Plato Flashcards
Explain Plato’s Theory of the Forms
Plato saw a very important distinction between the world we live in and the world of the forms. He proposed that the world we live in is a world of appearances, but the real world is the world of the forms.
Plato believed that behind everything with a physical existence was a timeless mould from which something comes and that everything with a physical existence changes or ‘‘everything tangible flows’’.
How can we recognise the imitations of forms?
We only recognise the forms because when we are born we have a dim recollection of them. Plato said that before our soul became tied down by the body it was connected to the real world of the forms. The reason we can recognise beautiful things or kind acts is because we have all seen the forms before - a person can instinctively know that something is beautiful even if we haven’t been taught it.
Explain the ideal forms and the highest form of a form - the form of the good
Plato thought that some forms were greater than others; universal qualities like justice, truth and beauty. These ‘ideal’ forms all have have the presence of good in them; therefore Plato said that ‘good’ is the most important form.
Once you can understand good, then you can understand all other forms because they are all aspects of goodness.
The good is like the sun: It illuminates everything else, and the further away you get, the paler things become.
Explain Plato’s view on Knowledge
Plato believed that empirical knowledge (gained from the senses) cannot be accepted as fact; it does not show reality.
Plato believed in knowledge gained wholly from logical reasoning and independent of sensory experience - a priori.
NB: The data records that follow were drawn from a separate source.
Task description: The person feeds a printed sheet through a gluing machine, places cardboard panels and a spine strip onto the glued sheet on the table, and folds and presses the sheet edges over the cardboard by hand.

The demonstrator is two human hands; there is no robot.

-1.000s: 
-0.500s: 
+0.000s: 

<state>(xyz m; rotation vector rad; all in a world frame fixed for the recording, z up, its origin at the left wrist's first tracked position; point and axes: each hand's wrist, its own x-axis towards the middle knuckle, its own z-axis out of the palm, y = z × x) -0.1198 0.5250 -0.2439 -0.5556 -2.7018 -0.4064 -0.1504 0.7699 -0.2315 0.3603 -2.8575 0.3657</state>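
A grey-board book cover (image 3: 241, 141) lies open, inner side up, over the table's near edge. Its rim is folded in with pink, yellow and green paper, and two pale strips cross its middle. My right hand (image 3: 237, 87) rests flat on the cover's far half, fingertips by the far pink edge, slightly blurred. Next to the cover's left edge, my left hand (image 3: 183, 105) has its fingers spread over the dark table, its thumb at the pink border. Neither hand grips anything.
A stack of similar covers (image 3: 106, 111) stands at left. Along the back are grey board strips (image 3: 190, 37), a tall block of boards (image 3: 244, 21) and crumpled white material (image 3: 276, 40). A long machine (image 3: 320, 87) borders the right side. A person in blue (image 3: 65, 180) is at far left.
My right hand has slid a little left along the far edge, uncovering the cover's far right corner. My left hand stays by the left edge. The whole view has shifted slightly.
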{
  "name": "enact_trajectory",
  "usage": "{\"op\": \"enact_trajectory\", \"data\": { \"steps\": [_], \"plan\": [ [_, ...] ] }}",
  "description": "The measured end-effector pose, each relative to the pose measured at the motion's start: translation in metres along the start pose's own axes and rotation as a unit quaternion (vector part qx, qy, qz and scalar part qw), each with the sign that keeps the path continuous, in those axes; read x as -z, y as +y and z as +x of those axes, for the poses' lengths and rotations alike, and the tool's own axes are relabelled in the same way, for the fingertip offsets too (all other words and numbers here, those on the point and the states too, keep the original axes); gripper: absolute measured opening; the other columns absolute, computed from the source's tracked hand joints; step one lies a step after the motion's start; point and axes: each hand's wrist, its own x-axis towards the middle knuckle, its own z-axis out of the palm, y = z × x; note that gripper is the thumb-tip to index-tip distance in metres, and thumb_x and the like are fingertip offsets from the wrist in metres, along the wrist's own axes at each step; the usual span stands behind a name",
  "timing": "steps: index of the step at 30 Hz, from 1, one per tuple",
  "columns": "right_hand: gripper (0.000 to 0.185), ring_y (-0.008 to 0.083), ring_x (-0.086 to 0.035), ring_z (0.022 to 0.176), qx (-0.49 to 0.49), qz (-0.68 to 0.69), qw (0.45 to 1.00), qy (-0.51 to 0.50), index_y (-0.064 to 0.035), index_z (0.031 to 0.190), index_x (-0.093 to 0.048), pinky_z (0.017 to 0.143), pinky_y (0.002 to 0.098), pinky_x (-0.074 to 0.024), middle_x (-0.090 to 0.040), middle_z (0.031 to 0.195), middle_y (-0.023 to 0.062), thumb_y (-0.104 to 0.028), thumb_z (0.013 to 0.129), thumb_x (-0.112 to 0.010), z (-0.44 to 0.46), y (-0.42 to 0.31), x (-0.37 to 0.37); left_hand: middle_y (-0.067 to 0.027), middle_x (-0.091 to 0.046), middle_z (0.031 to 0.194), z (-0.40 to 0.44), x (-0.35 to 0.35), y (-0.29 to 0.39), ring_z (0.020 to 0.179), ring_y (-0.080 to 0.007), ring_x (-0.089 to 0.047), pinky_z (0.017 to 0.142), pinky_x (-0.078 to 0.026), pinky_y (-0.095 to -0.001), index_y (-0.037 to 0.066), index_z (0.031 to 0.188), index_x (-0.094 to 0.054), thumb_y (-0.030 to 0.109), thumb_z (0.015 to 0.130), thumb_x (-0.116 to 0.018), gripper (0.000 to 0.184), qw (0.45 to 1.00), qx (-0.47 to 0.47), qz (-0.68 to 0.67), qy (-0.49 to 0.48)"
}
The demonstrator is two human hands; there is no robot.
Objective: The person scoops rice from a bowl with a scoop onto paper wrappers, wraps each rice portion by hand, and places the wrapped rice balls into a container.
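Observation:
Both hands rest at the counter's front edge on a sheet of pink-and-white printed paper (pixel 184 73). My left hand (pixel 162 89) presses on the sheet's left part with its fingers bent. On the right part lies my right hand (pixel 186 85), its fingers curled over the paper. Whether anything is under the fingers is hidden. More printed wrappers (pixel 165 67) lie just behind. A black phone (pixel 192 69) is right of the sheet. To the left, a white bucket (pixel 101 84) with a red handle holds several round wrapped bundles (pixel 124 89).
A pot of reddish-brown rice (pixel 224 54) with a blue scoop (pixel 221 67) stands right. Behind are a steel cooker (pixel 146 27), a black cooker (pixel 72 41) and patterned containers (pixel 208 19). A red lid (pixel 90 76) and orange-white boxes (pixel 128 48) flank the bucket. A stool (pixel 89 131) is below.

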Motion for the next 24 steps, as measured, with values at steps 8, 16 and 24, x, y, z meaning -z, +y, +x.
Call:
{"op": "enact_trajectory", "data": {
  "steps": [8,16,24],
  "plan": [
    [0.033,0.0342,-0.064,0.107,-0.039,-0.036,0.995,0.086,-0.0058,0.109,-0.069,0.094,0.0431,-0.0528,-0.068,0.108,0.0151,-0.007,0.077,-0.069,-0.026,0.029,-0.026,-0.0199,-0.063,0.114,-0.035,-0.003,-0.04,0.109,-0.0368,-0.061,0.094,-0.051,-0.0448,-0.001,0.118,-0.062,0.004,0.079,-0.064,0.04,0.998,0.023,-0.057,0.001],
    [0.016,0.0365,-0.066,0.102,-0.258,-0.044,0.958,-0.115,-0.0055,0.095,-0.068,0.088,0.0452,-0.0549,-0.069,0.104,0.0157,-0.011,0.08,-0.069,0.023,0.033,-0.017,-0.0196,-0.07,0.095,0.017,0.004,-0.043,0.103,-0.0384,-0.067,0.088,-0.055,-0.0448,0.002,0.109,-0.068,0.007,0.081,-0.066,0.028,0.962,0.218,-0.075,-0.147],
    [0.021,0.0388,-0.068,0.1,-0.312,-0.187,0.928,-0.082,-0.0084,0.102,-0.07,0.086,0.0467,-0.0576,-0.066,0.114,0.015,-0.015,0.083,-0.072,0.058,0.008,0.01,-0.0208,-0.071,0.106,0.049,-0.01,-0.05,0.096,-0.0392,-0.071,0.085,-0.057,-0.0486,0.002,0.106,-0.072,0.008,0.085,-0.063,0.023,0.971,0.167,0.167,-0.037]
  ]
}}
In his analogy of the sun, Plato said that the form of the good makes think knowable.
Knowledge of the form of the good is the highest knowledge a human is capable of. An ordinary person struggles to see past the illusion of this material world because they are ruled by their senses. Only the person who’s questions and investigates can learn the truth behind the illusion.
What is a form?
Plato’s believed that behind anything with a physical existence was a timeless mould from which something comes or form.
A form does not change, it is a concept that is everlasting.
There are a limited number of moulds of forms behind everything that we see - there must be a reality behind the material world.
What are the weaknesses of Plato’s theory?
- Lack of Evidence
- There is no real empirical evidence to prove that Plato’s world of the forms exists, it an alternative universe not within human knowledge/experience.
- Infinite Regression - A form of a form
- If there are ideal and higher forms then can they not be idea/ higher forms of them forms? It goes on forever.
- Recognized by Plato in his dialogues
- Subjectivity
- values such as ‘beauty’ ‘justice’ and ‘truth’ are subjective to everyone’s individual opinion.
- unlikely that 2 people will come to the same conclusion
- Not Rational or Reasonable
- it is not logical to say that there is a world we cannot see
- Why shouldn’t we rely on our senses?
- our senses have been vital for survival for millions of years and to help us gain a better and fuller understanding of the world we live in.
- Plato was not clear
- How does the world of the forms relate to our world?
- It is unlikely that everything in existence had an ideal form
- Empiricist Challenge
- David Hume & Richard Dawkins believe Plato’s ideas are counterintuative
- flies in the face of common sense to say the world around us is an illusion, the physical realm has empirical evidence to prove it’s existence.
What are the arguments to suggest that Plato’s theory is not effective?
- Weaknesses of Plato’s theory
- Can we base an explanation of the world on an idea that some from of transcendent reality exists?
What are the arguments to suggest the Plato’s theory is effective?
- Plato offers a logical and reasonable theory concerned with the idea that there are universal concepts that exist independent of our experience
- Plato’s theory helps us understand that concepts of beauty, justice, and love are universal and absolute; we have not invented these concepts, we discover them within ourselves.
- Mathematics can be looked at as a universal truth. We have not invented maths but we have discovered it.